Notice: Kifco holds an exclusive license for the application of foam for emergency mass depopulation of poultry under United States Patent No. 7,435,166.
If Avian influenza, or other disease, strikes a commercial broiler house, the
industry and agricultural departments must react immediately to prevent the
spread of disease.
Field tested and developed with input from the poultry industry, the Avi-FoamGuard has been proven 100% effective in depopulating infected poultry houses. Researchers and
veterinarians have learned that using foam with the right bubble size is a practical, humane and
effective method for mass depopulation. It creates an occlusion in the trachea of birds, causing
immediate hypoxia in less than three minutes.

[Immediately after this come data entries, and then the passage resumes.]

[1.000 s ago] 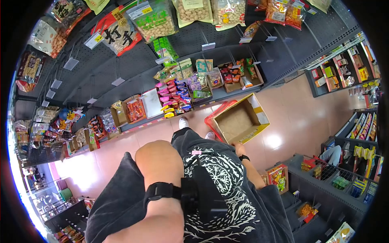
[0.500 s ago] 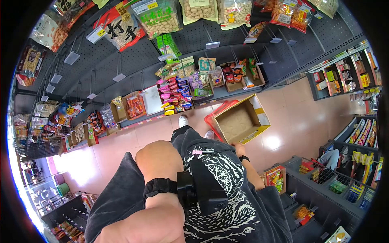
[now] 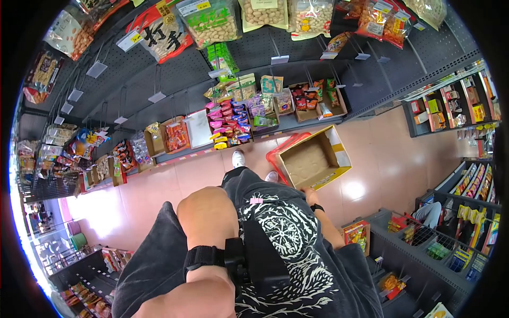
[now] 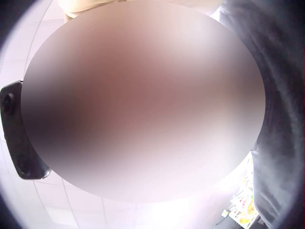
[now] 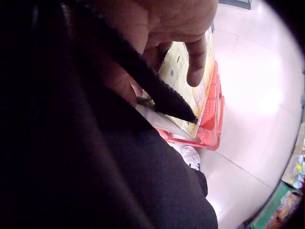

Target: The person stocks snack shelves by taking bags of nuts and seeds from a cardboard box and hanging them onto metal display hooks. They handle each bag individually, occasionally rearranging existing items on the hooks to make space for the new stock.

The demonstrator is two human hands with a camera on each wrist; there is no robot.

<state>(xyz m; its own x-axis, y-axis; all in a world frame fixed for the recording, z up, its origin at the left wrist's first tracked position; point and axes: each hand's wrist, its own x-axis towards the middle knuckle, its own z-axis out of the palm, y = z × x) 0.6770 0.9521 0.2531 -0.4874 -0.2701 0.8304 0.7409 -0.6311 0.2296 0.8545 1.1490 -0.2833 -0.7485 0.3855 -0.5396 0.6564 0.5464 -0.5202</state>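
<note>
My left arm is bent up in front of the chest in the head view, with the left hand (image 3: 185, 301) at the bottom edge and its fingers cut off by the frame. A large blurred patch covers most of the left wrist view and hides that hand's work. Lower right of the middle, my right hand (image 3: 311, 196) holds the near edge of an open cardboard box (image 3: 313, 159), whose bare brown inside shows. The box sits in a red basket (image 3: 277, 159). In the right wrist view, one finger (image 5: 196, 62) lies down the box's printed outer side.
A dark shelf with snack boxes (image 3: 228, 124) runs along the front, and bags of nuts (image 3: 212, 24) hang above it. At the right stands another rack (image 3: 413, 249) with snacks. My white shoes (image 3: 238, 158) are on the pink tiled floor beside the basket.
The left forearm and its wrist camera have shifted slightly left in the head view. My right hand stays at the box edge, and the box remains in place.
</note>
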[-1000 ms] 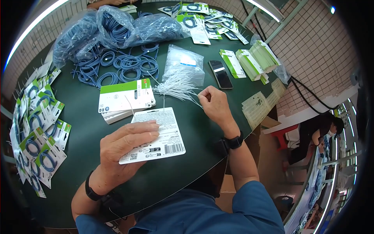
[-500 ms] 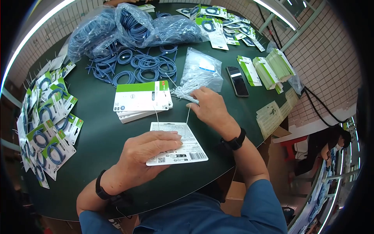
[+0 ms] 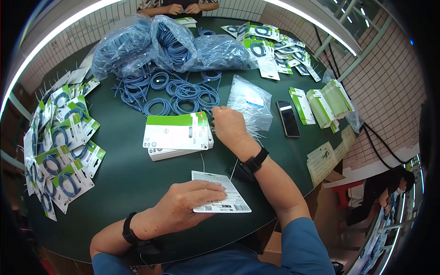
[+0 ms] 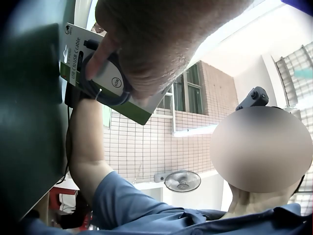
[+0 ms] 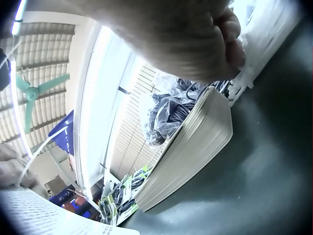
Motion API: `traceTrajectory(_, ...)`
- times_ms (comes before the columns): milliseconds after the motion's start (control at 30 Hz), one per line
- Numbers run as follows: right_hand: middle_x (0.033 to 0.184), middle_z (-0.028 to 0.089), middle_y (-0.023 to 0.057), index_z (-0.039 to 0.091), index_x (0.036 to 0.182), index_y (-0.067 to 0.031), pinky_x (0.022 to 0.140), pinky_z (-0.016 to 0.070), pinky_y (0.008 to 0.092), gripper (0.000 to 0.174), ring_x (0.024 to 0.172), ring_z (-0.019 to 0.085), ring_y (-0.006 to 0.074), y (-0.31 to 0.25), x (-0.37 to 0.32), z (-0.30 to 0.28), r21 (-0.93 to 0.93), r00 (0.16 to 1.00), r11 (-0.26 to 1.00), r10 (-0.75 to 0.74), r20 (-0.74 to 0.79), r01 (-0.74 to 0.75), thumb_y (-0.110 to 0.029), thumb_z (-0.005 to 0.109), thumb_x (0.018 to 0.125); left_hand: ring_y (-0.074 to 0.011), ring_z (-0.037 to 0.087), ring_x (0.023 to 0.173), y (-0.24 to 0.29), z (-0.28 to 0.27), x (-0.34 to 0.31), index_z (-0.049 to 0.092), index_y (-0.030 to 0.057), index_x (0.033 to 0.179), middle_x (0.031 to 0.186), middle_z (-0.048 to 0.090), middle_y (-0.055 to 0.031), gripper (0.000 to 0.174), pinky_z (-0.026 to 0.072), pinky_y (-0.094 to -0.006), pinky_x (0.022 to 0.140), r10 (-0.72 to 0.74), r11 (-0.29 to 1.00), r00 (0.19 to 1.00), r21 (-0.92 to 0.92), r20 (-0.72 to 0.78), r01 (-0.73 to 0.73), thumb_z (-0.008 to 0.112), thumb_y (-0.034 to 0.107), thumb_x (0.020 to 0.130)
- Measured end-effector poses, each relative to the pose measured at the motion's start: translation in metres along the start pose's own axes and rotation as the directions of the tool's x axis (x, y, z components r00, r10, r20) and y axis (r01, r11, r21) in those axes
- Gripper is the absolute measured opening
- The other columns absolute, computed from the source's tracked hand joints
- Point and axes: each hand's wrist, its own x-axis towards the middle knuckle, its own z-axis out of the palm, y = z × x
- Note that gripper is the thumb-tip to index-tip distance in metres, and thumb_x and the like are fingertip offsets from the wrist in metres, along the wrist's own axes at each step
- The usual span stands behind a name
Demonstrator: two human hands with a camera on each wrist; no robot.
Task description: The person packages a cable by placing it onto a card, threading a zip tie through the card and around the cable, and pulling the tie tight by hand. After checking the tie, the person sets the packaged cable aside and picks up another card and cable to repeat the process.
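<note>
My left hand (image 3: 183,199) grips a printed packaging card (image 3: 234,198) near the table's front edge, its barcode side facing up. The left wrist view shows a coiled blue cable (image 4: 111,101) on the card's other face, with fingers against it. Two thin white ties (image 3: 203,161) stick up from the card's far edge. My right hand (image 3: 230,128) reaches just right of a stack of cards (image 3: 176,135), close to the loose coiled cables (image 3: 185,91). Its fingers are curled in the right wrist view, beside the pile of white ties (image 5: 249,68); what they hold I cannot tell.
Bagged cables (image 3: 174,46) fill the back of the table. Finished cable cards lie heaped on the left (image 3: 68,137) and back right. A clear plastic bag (image 3: 250,98), a phone (image 3: 288,119) and stacked green-white cards (image 3: 321,107) stand on the right. Another person's hands (image 3: 183,9) show at the back.
My right hand has moved from the white ties forward and left, towards the coiled cables. The card in my left hand is tipped flatter. The head view has shifted, showing more of the person opposite.
</note>
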Motion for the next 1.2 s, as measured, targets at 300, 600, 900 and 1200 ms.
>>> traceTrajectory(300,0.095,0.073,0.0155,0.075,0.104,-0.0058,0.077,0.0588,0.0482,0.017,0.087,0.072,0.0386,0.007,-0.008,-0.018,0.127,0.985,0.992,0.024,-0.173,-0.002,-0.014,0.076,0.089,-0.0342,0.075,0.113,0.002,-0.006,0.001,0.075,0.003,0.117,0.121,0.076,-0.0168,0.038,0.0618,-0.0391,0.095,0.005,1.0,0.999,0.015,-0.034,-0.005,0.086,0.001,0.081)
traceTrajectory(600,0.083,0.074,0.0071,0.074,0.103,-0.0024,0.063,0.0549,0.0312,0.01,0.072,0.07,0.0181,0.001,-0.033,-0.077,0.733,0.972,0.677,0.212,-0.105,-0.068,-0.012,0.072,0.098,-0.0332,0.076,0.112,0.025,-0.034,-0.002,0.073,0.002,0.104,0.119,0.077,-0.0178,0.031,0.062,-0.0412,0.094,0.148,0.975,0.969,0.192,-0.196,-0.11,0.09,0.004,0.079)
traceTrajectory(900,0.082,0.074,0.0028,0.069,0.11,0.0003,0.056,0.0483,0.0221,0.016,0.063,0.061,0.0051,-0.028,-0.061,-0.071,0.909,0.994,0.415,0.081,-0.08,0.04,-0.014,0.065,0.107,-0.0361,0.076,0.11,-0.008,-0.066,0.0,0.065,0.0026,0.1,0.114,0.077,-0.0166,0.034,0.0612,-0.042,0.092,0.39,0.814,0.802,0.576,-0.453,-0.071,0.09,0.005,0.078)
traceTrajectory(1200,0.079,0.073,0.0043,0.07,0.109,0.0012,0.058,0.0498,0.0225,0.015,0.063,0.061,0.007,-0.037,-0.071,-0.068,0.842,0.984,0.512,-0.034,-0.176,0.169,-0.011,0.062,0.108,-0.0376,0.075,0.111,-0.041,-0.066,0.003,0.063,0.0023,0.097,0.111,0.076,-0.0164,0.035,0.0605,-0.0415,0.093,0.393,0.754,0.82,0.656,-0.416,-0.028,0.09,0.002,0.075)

Crews can depopulate a large commercial broiler
house in less than an hour using our proven technology, U.L.-listed non-toxic foam, and the
straightforward controls of the Avi-FoamGuard.
Local producers, agriculture departments, and emergency management personnel can quickly
learn to operate the equipment and can rely on its ease of use. Specially designed to reduce the
number of personnel who must enter a facility, the Avi-FoamGuard greatly reduces biosecurity risk
over prior methods. From set-up to clean-up, the Avi-FoamGuard system requires only a two-person
crew to operate, representing an enormous savings in cost and time. Even better, only one operator
needs to enter a facility. Avi-FoamGuard gives commercial producers a simple method that quickly
suppresses infected poultry without unduly stressing poultry or personnel; it may even enhance the
composting process necessary to neutralize viruses.
Current methods - including whole-house CO2 gas poly-tents or live-haul cage depopulation -
waste valuable time. They expose large crews to unnecessary risk of infection. Other methods such
as cervical dislocation are stressful to both poultry and
personnel. Using any of these methods in the event of an
outbreak would require a significant crew and would result
in substantial costs. Moreover, such methods continually
expose crews to sick or virus-infected animals.